▸ What the task requires
In the listing below, the lines from the first through the one with "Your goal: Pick" are to be copied word for word.

=== Data to use ===

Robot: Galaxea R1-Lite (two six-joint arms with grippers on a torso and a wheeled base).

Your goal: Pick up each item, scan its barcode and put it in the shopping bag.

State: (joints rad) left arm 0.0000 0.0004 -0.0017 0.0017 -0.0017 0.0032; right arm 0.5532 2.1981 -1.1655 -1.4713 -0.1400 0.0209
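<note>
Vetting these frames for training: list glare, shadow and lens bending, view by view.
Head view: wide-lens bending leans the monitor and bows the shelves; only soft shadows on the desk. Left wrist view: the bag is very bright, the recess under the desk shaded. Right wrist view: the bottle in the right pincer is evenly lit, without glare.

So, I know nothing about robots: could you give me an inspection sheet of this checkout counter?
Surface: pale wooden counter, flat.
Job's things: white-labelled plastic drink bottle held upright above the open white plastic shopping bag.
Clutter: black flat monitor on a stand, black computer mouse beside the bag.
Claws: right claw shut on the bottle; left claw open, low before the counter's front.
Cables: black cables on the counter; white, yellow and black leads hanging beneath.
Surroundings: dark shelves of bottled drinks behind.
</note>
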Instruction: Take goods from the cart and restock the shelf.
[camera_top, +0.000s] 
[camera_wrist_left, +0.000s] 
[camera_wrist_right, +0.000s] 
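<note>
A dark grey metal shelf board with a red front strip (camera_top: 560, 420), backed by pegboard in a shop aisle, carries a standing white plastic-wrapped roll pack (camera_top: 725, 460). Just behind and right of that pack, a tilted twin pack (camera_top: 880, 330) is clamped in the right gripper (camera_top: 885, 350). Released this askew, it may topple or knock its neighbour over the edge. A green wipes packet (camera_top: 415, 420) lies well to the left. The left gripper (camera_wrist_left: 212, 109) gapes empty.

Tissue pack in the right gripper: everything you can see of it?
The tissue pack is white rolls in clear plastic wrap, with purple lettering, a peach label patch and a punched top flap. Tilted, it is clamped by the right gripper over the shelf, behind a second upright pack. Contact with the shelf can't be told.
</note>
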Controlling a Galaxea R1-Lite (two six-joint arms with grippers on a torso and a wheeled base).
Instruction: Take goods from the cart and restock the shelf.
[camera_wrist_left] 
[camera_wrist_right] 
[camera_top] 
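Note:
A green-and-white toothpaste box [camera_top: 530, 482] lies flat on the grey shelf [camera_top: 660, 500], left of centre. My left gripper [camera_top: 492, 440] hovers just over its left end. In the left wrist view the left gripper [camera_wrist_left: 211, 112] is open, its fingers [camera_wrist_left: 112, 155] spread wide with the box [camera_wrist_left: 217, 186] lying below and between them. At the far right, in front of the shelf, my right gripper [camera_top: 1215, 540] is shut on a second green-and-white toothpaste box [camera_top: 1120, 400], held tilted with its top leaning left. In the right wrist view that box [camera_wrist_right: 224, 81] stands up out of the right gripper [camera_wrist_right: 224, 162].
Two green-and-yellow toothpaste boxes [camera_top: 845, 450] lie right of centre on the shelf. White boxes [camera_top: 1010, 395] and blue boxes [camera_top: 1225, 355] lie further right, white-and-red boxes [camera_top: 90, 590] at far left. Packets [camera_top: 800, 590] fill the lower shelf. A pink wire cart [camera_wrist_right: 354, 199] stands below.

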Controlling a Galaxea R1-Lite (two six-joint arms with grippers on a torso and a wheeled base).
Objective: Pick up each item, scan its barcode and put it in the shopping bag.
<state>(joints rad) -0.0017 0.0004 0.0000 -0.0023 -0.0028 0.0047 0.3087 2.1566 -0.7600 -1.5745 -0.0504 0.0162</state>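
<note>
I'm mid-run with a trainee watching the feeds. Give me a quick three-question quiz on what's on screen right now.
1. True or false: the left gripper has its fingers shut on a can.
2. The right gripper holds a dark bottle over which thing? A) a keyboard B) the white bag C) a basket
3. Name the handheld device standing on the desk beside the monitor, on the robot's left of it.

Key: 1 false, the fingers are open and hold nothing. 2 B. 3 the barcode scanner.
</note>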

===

▸ Result
Robot: Galaxea R1-Lite (two six-joint arms with grippers on a torso and a wheeled base).

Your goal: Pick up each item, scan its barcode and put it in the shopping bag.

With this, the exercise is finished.